TASK BRIEF
Within the entries below, every line containing "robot" is to be copied.

[[ RECORD EXTRACTS, beginning ]]

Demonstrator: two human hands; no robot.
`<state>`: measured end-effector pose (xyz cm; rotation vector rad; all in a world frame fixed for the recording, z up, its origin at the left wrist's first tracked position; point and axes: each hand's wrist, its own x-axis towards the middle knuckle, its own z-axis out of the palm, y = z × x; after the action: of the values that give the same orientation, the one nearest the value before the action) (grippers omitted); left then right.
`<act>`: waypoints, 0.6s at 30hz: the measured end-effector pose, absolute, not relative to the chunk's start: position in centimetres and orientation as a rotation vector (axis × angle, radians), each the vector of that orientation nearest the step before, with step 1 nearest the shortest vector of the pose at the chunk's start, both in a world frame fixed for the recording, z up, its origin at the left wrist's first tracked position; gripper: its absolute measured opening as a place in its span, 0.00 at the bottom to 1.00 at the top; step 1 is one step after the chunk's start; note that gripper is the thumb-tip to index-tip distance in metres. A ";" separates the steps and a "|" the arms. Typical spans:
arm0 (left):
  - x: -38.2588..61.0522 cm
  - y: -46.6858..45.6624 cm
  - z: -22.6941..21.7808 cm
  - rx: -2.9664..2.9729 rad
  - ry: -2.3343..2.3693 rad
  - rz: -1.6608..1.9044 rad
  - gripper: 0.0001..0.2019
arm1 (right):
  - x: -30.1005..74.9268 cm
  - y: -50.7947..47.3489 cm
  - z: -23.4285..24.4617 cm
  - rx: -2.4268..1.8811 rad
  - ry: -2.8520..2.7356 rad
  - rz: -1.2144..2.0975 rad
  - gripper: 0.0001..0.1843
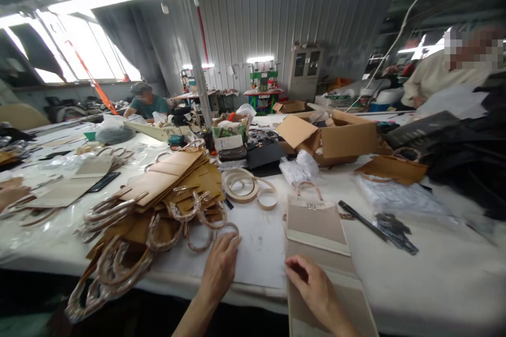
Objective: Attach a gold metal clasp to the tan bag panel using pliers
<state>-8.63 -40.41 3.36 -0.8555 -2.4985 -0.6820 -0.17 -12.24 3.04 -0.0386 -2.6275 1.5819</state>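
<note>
My left hand is closed, its fingers pressed together at a looped bag handle beside the pile; the fingertips are partly hidden. A long beige handbag piece lies flat on the right, with a pale trim band, a small metal clasp and a brown handle at its far end. Over the near part of it, my right hand has curled fingers, thumb and forefinger meeting at its left edge. Brown bag pieces are stacked at the left, among several handles wrapped in clear plastic.
Rolls of tan strip lie beyond my hands. A black bar-like tool and dark scraps are at the right. An open cardboard box stands behind. Co-workers are at the far left and far right; another person's hand shows at the left edge.
</note>
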 end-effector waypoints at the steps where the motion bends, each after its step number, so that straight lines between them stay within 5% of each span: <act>1: -8.5 -40.3 3.7 -0.844 -2.487 -0.714 0.22 | -0.2 -12.0 2.9 -0.038 -2.623 1.599 0.13; 11: -4.9 -48.3 7.7 -0.271 -2.289 -1.157 0.13 | -0.6 -9.7 0.0 -0.199 -2.696 1.581 0.25; 18: 1.3 -56.2 5.9 0.438 -2.035 -1.265 0.13 | -1.1 -9.6 -0.7 -0.255 -2.743 1.482 0.28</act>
<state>1.27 -56.17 5.90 0.4378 -2.0355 -1.2651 -1.09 -9.61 -0.74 -0.2545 -2.7431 1.4818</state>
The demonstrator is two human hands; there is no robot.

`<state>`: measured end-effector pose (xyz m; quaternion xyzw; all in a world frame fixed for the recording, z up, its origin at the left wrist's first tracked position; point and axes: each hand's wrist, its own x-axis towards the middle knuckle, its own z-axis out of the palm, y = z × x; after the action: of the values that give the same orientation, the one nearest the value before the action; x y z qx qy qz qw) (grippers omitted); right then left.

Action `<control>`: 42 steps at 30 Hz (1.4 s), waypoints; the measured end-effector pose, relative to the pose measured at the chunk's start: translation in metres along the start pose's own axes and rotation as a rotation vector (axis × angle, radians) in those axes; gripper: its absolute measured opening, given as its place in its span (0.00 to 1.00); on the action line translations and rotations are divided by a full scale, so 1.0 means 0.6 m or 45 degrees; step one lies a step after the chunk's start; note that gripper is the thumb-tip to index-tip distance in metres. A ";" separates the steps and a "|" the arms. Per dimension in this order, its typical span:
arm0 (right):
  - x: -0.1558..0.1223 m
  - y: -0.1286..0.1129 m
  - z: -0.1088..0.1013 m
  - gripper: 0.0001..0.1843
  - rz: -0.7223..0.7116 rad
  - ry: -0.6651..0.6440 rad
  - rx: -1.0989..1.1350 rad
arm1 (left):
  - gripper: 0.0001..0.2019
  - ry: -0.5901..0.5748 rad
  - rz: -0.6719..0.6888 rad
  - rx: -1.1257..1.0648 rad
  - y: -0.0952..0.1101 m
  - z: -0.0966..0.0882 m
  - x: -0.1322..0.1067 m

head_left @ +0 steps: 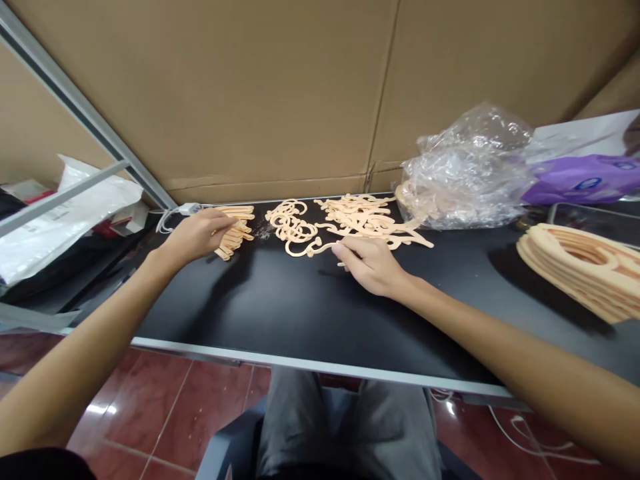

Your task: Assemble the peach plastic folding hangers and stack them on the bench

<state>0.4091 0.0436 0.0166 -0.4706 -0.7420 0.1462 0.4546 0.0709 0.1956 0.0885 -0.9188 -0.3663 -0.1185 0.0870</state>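
Observation:
My left hand (pixel 197 233) is closed at the left of the desk, its fingertips on a pale wooden strip at the edge of a pile of short wooden strips (pixel 231 241). Part of that grip is hidden by the fingers. Nearer the middle, my right hand (pixel 371 265) pinches a thin, wavy wooden piece (pixel 324 249) between thumb and fingers, just above the black desktop. Behind it lie a heap of ring-like curved wooden pieces (pixel 290 223) and a larger heap of branching, curvy wooden pieces (pixel 360 217).
Crumpled clear plastic bags (pixel 465 173) with wooden parts inside stand at the back right, beside a purple packet (pixel 583 179). A stack of wooden boards with oval openings (pixel 565 260) lies at the right. A metal frame (pixel 95 113) and white bag (pixel 75 213) are at left.

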 end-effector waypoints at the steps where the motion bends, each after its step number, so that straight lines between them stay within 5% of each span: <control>1: 0.000 0.001 0.000 0.22 0.011 0.012 0.019 | 0.21 0.060 0.034 0.025 0.010 -0.007 0.001; 5: 0.003 0.008 0.001 0.17 0.064 0.086 0.124 | 0.19 0.191 0.164 -0.127 0.086 -0.019 0.008; 12: 0.006 0.014 0.001 0.19 0.142 0.231 0.286 | 0.11 -0.076 0.412 -0.677 0.278 0.041 0.000; 16: 0.007 0.012 -0.004 0.23 0.207 0.246 0.363 | 0.14 0.031 0.589 -0.582 0.327 0.059 0.007; 20: 0.011 0.009 -0.016 0.25 0.232 0.280 0.400 | 0.14 0.050 0.517 -0.648 0.317 0.041 0.032; 25: 0.013 0.000 -0.023 0.24 0.230 0.270 0.459 | 0.14 -0.034 0.102 -0.939 0.283 0.016 0.072; 31: 0.003 -0.018 -0.019 0.19 0.122 0.090 0.448 | 0.15 -0.401 0.246 -1.279 0.277 0.038 0.086; 36: -0.001 -0.005 -0.017 0.15 0.148 0.090 0.248 | 0.11 -0.133 -0.013 -1.415 0.252 0.051 0.077; 39: -0.007 0.000 -0.013 0.17 -0.061 -0.078 0.081 | 0.11 -0.043 -0.147 -1.550 0.243 0.054 0.071; 42: -0.013 -0.004 -0.010 0.14 -0.257 -0.251 -0.011 | 0.11 -0.105 -0.112 -1.601 0.246 0.057 0.067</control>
<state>0.4136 0.0347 0.0175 -0.3791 -0.8272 0.1420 0.3898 0.2072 0.1246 0.0562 -0.7822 -0.2673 -0.2792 -0.4887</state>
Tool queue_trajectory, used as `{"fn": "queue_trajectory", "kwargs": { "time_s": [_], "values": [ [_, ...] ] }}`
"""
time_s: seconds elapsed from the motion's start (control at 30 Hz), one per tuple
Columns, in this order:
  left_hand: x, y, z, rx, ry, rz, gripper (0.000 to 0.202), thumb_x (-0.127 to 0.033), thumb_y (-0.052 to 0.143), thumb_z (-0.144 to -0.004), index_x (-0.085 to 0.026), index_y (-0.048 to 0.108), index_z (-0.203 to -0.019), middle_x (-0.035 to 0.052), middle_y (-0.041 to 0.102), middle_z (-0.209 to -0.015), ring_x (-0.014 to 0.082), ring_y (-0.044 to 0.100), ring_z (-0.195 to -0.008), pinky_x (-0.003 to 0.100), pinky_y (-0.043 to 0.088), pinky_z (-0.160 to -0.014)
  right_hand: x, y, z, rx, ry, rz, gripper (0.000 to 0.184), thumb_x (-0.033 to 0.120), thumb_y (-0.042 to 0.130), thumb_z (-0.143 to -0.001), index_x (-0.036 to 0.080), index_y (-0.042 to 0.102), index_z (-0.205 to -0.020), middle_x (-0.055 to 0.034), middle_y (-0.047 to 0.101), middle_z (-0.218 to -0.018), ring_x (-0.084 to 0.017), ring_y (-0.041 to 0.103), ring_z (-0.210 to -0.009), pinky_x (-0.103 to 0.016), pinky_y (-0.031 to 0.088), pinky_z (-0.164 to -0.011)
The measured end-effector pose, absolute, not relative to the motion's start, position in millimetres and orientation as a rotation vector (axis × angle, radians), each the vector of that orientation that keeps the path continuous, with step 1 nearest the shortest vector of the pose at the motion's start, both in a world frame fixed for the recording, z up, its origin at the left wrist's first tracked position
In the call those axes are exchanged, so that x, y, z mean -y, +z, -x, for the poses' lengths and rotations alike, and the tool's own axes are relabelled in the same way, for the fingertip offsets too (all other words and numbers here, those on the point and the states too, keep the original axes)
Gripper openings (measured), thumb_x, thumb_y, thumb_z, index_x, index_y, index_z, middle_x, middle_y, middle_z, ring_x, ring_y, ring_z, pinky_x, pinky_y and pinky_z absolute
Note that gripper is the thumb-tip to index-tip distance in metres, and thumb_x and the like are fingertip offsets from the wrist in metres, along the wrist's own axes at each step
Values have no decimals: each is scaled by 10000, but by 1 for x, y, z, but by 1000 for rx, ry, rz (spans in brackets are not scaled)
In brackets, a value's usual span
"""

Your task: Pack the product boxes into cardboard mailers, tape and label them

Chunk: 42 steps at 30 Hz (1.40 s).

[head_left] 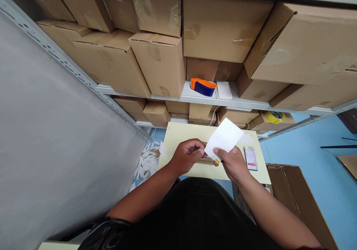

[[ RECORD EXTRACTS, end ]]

RESPONSE FOR THIS EXERCISE
Demonstrator: two human hands; no robot.
The demonstrator is two human hands; there is no robot.

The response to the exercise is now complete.